» ASSIGNED TASK
Report each line of the data below in which "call" appears.

» EXCERPTED DATA
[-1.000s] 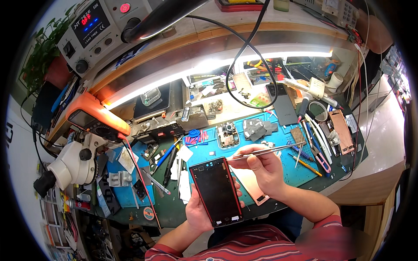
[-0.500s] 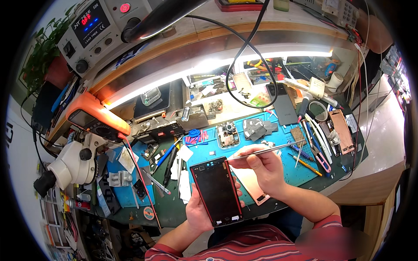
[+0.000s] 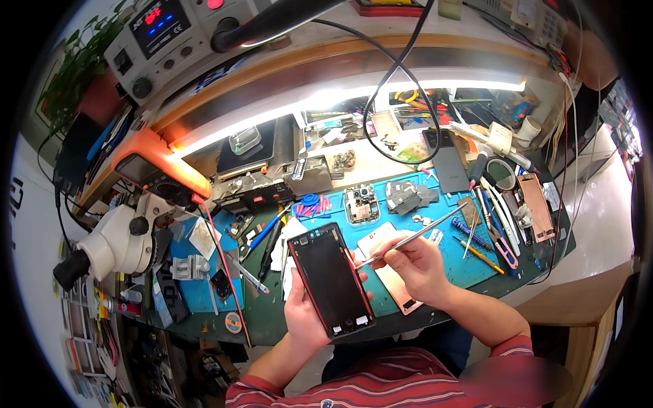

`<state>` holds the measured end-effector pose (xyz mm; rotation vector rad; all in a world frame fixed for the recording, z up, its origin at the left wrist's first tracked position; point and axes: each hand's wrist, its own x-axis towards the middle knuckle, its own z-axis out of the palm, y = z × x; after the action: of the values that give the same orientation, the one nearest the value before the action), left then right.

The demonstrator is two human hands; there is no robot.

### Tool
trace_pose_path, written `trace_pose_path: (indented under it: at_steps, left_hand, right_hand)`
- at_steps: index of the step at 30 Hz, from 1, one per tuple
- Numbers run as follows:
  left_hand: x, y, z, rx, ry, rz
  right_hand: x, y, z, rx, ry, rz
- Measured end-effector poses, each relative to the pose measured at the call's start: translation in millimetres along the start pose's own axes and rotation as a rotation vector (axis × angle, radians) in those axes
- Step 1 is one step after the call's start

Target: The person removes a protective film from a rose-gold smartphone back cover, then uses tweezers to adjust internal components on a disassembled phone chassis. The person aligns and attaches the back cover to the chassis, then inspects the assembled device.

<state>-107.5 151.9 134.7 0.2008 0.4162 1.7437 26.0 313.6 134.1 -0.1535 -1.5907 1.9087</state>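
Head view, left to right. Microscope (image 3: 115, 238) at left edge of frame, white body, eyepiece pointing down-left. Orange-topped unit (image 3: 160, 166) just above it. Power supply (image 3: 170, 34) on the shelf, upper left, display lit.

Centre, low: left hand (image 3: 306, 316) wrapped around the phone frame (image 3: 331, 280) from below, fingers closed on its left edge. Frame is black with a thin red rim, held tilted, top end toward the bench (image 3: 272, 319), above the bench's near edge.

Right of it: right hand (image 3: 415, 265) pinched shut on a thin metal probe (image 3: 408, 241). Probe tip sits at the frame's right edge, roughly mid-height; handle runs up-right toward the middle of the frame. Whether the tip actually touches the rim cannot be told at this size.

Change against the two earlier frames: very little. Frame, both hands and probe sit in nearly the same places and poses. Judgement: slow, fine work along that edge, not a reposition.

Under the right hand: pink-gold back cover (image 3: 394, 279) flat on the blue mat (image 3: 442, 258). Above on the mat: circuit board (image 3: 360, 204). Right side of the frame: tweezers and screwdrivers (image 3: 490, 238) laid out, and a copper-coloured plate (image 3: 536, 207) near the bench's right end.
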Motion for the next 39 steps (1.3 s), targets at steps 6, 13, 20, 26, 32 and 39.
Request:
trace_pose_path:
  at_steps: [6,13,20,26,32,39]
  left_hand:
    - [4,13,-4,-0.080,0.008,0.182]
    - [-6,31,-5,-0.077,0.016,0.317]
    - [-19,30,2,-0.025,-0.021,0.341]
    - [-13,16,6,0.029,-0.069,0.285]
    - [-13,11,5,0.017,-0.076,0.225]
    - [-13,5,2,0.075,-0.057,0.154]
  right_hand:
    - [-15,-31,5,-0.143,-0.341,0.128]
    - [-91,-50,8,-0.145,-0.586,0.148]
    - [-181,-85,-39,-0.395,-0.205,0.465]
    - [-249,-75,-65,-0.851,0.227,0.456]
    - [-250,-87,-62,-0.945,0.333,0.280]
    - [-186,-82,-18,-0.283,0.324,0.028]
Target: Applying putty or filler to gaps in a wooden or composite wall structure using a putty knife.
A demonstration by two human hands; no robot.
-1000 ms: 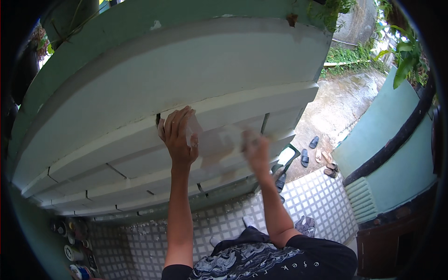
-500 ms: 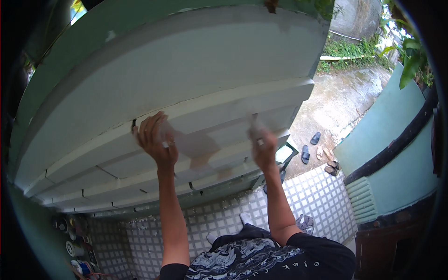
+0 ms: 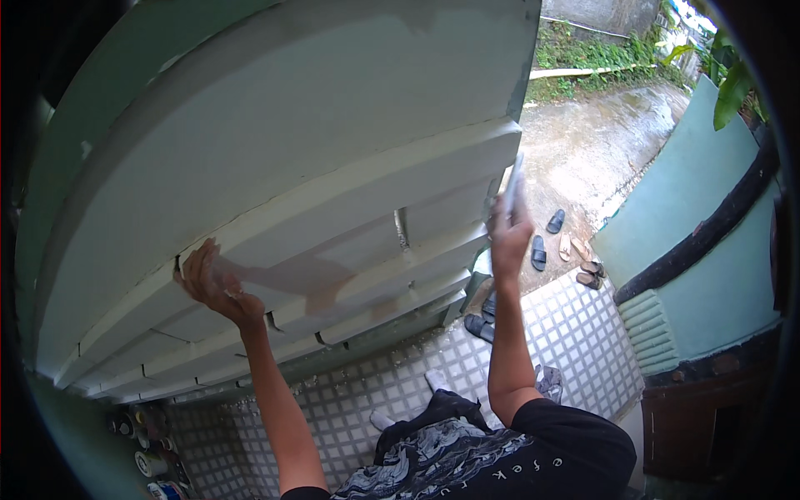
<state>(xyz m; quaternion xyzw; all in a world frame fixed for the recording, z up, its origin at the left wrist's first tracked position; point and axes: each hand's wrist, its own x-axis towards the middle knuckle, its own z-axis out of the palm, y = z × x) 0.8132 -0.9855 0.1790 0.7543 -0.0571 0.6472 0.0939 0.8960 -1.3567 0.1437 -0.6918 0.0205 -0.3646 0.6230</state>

» SOLUTION TO THIS TASK
- Measured end-effector poses, each relative to the pose measured at the call's start: translation in millimetres along the start pose's own axes and rotation as a rotation vector (axis × angle, radians) in those axes
- Step 1 is one step after the call's start

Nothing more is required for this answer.